The term ‘consciousness’ carries the fact that while we still don’t know exactly what the Magic Token of Moral Worth is, we know it’s a mental feature possessed by humans. This distinguishes us from, say, the Euthyphro-type moral theory where the Magic Token is a bit set by god and is epiphenomenal and only detectable because god gives us a table of what he set the bit on.
I am suspicious of this normative sense of ‘consciousness’. I think it’s basically a mistake of false reduction to suppose that moral worth is monotonic increasing in descriptive-sense-of-the-word-consciousness. This monotonicity seems to be a premise upon which this normative sense of the word ‘consciousness’ is based. In fact, even the metapremise that ‘moral worth’ is a thing seems like a fake reduction. On a high level, the idea of consciousness as a measure of moral worth looks really really strongly like a fake utility function.
A specific example: A superintelligent (super?)conscious paperclip maximizer is five light-minutes away from Earth. Omega has given you a button that you can press which will instantly destroy the paperclip maximizer. If you do not press it within five minutes, then the paperclip maximizer shall paperclip Earth.
I would destroy the paperclip maximizer without any remorse. Just like I would destroy Skynet without remorse. (Terminator: Salvation Skynet at least seems to be not only smart but also have developed feelings so is probably conscious.)
I could go on about why consciousness as moral worth (or even the idea of moral worth in the first place) seems massively confused, but I intend to do that eventually as a post or Sequence (Why I Am Not An Ethical Vegetarian), so shall hold off for now on the assumption you get my general point.
Pretty much. Start with the prior that everyone is a potential future ally, and has just enough information about your plans to cause serious trouble if you give them a reason to (such as those plans being bad for their own interests), and a set of behaviors known colloquially as “not being a dick” are the logical result.
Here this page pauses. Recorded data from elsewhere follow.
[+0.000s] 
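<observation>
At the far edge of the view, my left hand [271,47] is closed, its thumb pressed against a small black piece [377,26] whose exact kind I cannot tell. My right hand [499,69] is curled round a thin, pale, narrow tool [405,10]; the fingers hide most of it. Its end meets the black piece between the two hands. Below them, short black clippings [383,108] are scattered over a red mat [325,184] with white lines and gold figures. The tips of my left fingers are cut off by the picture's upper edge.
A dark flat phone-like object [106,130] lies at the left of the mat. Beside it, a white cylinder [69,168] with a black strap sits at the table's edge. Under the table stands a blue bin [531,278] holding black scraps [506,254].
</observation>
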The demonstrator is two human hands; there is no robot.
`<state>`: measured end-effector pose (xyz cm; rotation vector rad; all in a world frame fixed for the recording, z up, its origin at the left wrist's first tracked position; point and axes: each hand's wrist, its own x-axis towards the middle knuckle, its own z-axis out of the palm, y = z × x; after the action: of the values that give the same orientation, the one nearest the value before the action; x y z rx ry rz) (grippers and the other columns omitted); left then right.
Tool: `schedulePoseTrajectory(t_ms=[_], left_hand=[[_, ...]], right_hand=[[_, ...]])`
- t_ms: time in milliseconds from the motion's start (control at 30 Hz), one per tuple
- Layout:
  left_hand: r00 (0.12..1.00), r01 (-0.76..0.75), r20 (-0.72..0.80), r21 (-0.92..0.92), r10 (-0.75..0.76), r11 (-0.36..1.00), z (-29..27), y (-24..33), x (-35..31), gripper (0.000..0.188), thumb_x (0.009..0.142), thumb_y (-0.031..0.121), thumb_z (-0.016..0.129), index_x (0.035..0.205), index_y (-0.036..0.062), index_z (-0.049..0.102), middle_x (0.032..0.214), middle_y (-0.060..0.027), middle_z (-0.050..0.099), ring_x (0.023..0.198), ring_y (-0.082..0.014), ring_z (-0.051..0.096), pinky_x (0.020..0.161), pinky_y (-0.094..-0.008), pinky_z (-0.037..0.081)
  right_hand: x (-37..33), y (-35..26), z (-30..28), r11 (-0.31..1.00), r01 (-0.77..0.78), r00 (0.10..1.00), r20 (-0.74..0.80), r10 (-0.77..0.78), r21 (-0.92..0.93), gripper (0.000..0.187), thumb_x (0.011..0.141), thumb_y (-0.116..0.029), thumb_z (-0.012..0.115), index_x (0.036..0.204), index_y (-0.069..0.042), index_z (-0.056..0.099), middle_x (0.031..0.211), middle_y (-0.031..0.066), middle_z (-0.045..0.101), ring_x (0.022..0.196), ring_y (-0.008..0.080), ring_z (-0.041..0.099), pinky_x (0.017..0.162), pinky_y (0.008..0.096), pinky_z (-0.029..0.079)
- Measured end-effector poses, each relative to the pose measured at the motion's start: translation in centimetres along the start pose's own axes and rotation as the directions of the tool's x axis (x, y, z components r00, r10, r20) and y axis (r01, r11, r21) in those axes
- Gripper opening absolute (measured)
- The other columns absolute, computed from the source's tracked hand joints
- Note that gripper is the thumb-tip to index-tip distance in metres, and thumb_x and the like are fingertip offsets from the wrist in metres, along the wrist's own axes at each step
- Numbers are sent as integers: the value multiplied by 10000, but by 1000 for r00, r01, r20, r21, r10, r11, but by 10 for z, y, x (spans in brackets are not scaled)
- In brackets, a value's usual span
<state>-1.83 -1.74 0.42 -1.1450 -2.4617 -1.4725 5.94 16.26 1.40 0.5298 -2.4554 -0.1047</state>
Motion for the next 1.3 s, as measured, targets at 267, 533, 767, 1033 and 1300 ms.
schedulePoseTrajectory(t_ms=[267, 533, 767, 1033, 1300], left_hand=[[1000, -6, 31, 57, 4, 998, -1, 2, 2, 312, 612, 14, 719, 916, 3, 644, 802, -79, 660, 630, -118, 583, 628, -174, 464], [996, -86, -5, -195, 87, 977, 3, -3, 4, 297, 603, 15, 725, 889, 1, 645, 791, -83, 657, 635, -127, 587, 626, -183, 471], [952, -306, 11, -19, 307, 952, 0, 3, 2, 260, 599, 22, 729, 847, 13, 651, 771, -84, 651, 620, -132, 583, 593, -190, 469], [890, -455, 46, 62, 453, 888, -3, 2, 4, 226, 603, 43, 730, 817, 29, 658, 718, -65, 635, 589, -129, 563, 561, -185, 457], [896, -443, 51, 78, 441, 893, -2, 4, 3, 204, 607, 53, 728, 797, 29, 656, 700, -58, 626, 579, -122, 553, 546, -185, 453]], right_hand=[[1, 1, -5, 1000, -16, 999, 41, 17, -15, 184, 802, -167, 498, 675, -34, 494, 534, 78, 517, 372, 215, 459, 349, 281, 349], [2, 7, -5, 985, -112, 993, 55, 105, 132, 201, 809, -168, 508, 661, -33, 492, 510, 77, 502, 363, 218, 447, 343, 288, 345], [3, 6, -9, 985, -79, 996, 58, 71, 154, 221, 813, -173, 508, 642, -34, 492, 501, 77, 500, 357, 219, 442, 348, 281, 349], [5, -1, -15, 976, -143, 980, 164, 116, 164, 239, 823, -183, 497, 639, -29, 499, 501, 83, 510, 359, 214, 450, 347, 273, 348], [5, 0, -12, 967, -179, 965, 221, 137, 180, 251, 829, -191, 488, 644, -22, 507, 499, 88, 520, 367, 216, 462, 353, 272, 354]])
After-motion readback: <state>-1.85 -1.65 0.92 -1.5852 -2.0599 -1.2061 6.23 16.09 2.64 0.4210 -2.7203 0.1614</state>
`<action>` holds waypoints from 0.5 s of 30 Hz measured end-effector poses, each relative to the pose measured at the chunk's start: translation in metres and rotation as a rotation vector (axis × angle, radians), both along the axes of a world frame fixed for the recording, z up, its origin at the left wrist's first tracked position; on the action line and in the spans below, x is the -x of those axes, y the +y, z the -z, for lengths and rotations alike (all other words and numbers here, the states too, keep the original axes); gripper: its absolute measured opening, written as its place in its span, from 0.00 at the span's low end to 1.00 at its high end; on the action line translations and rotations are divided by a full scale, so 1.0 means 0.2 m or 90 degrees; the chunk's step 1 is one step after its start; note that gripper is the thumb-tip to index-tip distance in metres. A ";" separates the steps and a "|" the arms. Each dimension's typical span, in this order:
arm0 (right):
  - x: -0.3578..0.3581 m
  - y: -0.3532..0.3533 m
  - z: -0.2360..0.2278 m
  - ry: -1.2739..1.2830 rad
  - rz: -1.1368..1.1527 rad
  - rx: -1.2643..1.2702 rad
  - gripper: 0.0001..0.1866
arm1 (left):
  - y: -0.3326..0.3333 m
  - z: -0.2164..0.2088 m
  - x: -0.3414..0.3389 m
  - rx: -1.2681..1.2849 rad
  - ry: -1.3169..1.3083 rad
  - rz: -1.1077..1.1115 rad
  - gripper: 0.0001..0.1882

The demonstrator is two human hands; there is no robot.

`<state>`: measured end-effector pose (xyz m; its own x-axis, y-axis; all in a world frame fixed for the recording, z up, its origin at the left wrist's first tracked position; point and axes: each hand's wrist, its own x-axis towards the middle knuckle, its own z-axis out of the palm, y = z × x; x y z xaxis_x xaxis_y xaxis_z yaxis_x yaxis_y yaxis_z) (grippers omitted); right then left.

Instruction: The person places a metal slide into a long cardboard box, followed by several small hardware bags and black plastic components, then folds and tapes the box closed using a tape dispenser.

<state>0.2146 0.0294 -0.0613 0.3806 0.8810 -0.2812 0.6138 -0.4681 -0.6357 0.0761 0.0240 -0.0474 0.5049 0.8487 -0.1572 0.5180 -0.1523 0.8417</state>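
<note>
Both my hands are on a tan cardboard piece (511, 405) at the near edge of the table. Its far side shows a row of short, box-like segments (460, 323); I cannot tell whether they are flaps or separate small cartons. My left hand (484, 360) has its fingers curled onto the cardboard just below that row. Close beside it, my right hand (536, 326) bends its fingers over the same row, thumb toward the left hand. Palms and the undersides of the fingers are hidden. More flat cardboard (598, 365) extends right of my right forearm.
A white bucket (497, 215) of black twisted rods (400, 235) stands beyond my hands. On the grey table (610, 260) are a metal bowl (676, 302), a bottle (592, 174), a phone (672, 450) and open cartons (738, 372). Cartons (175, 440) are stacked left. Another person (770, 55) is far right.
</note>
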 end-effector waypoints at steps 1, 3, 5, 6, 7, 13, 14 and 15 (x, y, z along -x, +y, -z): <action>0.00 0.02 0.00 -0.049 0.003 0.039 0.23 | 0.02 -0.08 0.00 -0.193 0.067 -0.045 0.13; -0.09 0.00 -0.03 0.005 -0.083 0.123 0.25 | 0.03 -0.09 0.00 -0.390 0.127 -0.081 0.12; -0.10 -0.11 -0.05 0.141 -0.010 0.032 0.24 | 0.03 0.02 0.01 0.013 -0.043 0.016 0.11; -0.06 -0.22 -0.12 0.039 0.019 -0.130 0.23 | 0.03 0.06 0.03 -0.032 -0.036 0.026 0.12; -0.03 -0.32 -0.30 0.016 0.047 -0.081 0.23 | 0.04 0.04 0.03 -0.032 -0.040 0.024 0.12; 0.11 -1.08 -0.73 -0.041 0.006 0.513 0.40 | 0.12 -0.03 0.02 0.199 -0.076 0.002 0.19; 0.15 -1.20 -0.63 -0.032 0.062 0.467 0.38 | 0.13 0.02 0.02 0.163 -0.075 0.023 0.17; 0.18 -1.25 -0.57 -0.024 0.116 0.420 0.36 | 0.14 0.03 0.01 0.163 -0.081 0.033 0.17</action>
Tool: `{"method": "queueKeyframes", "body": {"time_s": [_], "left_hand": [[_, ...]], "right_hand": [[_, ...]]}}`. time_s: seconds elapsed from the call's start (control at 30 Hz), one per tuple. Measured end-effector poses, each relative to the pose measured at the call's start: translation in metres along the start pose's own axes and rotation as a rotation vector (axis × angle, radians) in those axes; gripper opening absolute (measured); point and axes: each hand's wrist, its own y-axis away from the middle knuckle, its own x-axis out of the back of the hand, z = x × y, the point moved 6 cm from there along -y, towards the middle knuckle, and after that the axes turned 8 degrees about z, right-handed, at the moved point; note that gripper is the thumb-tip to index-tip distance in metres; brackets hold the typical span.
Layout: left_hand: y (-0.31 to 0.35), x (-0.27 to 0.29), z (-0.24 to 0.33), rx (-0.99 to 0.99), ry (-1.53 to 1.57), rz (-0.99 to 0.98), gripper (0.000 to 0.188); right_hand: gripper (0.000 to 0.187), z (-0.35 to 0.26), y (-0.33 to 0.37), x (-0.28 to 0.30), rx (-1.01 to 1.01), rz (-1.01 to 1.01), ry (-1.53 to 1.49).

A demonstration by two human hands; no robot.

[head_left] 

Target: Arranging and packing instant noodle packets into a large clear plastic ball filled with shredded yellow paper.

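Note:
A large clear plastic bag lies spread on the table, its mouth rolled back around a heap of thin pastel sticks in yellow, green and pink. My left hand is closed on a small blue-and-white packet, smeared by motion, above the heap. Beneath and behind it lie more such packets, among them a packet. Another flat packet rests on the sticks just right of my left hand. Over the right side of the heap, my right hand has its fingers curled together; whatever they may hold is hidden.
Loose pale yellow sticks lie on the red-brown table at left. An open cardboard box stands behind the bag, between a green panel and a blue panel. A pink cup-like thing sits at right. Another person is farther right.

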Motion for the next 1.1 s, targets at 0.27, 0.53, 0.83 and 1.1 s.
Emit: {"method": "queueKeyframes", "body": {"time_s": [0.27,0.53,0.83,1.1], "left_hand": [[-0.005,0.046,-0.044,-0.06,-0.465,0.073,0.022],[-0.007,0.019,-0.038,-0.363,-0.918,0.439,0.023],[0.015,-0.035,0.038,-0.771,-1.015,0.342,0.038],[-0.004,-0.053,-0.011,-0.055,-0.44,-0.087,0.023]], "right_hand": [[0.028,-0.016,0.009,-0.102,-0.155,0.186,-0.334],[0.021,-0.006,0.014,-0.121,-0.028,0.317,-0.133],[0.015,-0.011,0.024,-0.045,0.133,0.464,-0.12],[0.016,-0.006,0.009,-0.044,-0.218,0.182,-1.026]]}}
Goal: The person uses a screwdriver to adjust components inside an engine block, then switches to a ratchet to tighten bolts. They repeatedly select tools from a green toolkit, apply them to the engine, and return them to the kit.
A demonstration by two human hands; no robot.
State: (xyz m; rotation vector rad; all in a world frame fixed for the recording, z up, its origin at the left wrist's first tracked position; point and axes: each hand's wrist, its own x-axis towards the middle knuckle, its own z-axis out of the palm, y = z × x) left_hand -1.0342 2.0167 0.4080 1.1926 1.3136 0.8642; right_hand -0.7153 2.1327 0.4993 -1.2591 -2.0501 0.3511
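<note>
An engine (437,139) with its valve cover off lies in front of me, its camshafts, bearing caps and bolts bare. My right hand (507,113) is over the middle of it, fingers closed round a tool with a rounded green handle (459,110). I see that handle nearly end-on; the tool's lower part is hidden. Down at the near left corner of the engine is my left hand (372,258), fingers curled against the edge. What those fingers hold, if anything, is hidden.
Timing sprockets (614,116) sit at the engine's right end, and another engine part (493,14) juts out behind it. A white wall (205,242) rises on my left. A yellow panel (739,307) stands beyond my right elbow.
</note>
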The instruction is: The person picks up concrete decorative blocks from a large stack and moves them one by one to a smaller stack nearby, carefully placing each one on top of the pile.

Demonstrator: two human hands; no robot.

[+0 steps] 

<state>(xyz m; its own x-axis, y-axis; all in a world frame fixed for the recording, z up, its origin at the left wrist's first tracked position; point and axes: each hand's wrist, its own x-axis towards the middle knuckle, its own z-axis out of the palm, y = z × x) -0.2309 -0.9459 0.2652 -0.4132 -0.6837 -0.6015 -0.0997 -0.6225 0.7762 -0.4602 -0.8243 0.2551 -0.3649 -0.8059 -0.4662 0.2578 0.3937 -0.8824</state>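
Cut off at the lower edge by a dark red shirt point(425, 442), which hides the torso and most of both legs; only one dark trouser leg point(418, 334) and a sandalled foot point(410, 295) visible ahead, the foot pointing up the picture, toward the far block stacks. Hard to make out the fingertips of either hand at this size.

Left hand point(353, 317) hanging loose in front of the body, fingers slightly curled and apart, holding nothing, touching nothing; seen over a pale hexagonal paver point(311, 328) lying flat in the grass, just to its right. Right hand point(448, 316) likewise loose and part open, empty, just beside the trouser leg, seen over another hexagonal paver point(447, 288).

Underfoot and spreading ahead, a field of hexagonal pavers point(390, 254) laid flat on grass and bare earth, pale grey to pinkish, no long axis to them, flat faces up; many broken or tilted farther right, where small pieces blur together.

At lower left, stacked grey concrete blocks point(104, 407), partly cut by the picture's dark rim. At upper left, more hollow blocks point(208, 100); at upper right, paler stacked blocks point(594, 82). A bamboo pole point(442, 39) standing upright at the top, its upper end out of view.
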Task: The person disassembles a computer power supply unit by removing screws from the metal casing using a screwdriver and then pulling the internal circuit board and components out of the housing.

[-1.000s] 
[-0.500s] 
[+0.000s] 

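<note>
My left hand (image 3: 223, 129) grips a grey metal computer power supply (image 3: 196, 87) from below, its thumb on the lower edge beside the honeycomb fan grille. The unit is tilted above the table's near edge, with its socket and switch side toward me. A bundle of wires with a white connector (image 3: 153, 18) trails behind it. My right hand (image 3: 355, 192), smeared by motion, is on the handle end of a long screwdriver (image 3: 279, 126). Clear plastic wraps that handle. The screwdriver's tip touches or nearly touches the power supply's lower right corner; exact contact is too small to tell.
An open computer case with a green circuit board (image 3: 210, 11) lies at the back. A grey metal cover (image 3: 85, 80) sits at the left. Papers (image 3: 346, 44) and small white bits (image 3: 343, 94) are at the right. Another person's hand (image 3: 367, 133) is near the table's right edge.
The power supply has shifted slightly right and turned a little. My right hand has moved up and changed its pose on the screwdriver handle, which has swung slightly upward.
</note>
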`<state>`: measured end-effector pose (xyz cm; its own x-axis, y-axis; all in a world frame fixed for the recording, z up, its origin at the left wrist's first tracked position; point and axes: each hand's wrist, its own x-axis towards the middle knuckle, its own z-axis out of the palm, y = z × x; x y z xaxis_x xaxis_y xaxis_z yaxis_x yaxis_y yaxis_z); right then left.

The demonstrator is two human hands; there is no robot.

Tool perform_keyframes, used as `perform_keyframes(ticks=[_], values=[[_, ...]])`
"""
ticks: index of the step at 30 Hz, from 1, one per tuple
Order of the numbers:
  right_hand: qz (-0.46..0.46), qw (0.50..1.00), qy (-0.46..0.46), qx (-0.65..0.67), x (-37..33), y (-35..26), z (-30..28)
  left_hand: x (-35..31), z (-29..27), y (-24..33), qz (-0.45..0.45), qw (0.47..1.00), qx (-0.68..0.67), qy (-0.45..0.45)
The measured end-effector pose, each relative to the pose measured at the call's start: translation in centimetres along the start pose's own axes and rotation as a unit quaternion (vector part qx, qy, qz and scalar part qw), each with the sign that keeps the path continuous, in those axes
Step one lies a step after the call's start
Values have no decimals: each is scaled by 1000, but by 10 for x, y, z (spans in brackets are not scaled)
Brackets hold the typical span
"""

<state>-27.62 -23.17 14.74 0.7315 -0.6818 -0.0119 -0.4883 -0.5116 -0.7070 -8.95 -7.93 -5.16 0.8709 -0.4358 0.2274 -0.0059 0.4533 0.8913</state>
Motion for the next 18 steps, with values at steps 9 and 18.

The “agents with shared values” angle is interesting, and likely worth isolating as a distinct concept. But agents with shared values don’t seem either sufficient or necessary for much of what we refer to as ethics.
This description bothers me, because it pattern matches to bad reductionisms, which tend to have the form:
X (which is hard to understand) is really just Y (which we already understand).
A stock criticism of things reduced in this way is this:
If we understand Y so well, why are we still in the dark about X?
So, if ethics is just game theory between agents who share values (which reads to me as ‘ethics is game theory’), then why doesn’t game theory produce really good answers to otherwise really hard ethical questions? Or does it, and I just haven’t noticed? Or am I overestimating how much we understand game theory?
Game theory has been applied to some problems related to morality. In a strict sense we cannot prove such conclusions because universal laws are uncertain
Well as I said: we don’t have maths for this so-called reduction, so its trustworthiness is questionable. We know about game theory, but I don’t know of a game-theoretic formalism allowing for agents to win something other than generic “dollars” or “points”, such that we can encode in the formalism that agents share some values but not others, and have tradeoffs among their different values.
I don’t know of a game-theoretic formalism allowing for agents to win something other than generic “dollars” or “points”, such that we can encode in the formalism that agents share some values but not others, and have tradeoffs among their different values.
I suspect this isn’t the main obstacle to reducing ethics to game theory. Once I’m willing to represent agents’ preferences with utility functions in the first place, I can operationalize “agents share some values” as some features of the world contributing positively to the utility functions of multiple agents, while an agent having “tradeoffs among their different values” is encoded in the same way as any other tradeoff they face between two things — as a ratio of marginal utilities arising from a marginal change in either of the two things.
Well yes, of course. It’s the “share some values but not others” that’s currently not formalized, as in current game-theory agents are (to my knowledge) only paid in “money”, denoted as a single scalar dimension measuring utility as a function of the agent’s experiences of game outcomes (rather than as a function of states of the game construed as an external world the agent cares about).
A useful concept here (which I picked up from a pro player of Magic: The Gathering, but exists in many other environments) is “board state.” A lot of the research I’ve seen in game theory deals with very simple games, only a handful of decision-points followed by a payout. How much research has there been about games where there are variables (like capital investments, or troop positions, or land which can be sown with different plants or left fallow), which can be manipulated by the players and whose values affect the relative payoffs of different strategies?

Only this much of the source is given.